# Hello from the sunny beaches of the Red Sea



## ttdiver (Sep 17, 2009)

Hello everyone. I'm a new TT owner and new to this forum as well. I took a lot of information from here before buying my 2.0T TT and what a car!! The people here and the topics were always helpful and active.
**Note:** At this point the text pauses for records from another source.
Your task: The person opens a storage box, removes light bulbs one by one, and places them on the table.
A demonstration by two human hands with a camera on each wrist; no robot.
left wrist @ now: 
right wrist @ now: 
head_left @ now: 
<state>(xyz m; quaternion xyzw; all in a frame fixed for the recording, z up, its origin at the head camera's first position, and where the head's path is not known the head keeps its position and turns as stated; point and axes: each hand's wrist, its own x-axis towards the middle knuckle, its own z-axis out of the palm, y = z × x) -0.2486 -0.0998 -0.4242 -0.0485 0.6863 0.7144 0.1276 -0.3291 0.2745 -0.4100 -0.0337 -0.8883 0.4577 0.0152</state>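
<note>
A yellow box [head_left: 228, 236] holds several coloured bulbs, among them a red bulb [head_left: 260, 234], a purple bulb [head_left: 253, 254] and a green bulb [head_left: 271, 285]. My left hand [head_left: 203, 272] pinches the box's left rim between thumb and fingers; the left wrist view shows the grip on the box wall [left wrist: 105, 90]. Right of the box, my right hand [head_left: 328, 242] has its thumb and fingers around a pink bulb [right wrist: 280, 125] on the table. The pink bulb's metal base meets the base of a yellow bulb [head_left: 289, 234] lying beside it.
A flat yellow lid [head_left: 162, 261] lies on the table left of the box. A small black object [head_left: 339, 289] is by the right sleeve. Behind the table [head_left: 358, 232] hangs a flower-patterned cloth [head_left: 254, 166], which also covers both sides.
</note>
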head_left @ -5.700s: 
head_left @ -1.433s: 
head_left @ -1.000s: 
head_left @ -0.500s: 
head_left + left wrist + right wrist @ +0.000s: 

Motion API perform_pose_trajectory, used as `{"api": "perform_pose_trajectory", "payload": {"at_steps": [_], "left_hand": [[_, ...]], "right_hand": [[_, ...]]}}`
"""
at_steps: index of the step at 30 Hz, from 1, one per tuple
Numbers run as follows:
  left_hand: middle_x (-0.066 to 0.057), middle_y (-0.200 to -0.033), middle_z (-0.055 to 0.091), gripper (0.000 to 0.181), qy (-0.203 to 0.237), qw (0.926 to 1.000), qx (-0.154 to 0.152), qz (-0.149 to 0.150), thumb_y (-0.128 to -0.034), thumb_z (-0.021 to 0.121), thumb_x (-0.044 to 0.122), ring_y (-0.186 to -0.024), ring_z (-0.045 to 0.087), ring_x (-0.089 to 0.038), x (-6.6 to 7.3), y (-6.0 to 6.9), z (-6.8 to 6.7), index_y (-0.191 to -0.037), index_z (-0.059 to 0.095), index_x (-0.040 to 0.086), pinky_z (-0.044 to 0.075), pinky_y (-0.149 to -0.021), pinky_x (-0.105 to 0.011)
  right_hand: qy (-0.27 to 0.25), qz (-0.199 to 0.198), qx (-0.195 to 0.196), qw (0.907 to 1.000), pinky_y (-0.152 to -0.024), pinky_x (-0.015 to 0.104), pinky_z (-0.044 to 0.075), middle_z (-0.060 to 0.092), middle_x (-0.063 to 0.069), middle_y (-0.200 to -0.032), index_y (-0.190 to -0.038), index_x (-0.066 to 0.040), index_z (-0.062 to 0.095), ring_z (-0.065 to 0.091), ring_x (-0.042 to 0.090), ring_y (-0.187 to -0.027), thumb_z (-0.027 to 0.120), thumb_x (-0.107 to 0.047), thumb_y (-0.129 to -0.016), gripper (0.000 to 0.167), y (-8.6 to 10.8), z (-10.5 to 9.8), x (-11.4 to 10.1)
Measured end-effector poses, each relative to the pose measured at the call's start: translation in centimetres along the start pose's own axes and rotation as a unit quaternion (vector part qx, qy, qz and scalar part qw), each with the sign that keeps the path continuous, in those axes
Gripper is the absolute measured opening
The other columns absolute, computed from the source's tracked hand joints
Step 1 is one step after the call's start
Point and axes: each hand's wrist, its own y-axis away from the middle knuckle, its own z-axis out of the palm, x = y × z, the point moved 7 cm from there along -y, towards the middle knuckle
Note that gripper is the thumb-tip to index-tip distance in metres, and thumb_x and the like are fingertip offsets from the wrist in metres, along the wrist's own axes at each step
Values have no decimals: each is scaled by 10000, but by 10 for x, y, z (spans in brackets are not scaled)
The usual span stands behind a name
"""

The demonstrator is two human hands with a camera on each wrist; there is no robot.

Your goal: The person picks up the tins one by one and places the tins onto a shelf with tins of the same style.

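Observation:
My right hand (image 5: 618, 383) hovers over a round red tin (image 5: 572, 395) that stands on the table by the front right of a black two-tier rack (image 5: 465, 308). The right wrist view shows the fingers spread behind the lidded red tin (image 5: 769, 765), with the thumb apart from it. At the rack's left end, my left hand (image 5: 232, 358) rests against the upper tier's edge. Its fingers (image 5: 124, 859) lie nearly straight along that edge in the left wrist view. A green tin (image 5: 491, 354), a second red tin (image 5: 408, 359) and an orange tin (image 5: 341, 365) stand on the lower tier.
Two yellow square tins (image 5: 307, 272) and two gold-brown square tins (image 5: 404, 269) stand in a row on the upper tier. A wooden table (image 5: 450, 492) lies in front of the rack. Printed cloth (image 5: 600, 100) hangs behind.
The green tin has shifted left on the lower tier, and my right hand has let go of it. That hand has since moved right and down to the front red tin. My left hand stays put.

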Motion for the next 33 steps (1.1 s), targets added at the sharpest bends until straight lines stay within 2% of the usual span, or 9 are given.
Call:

That's why as soon as i bought the car and drove around with it , for days , then reaching home, I had to register and thank everyone for their help in choosing the best car  i'm very pleased.


----------



## rustyintegrale (Oct 1, 2006)

Welcome to the forum and we need pics...

Show us your TTs on the beach... :wink:


----------



## T3RBO (Dec 9, 2003)

Welcome to the forum


----------



## jammyd (Oct 11, 2008)

Welcome to the forum


----------



## lij48 (Apr 29, 2008)

Welcome - good to have you on here...


----------



## malstt (Apr 18, 2007)

Welcome to the forum. 8)


----------



## TTrich (Sep 11, 2009)

rustyintegrale said:


> Show us your TTs on the beach... :wink:


Say that with a Mexican accent!

:lol:


----------



## YELLOW_TT (Feb 25, 2004)

Welcome


----------



## Wallsendmag (Feb 12, 2004)

Welcome to the forum


----------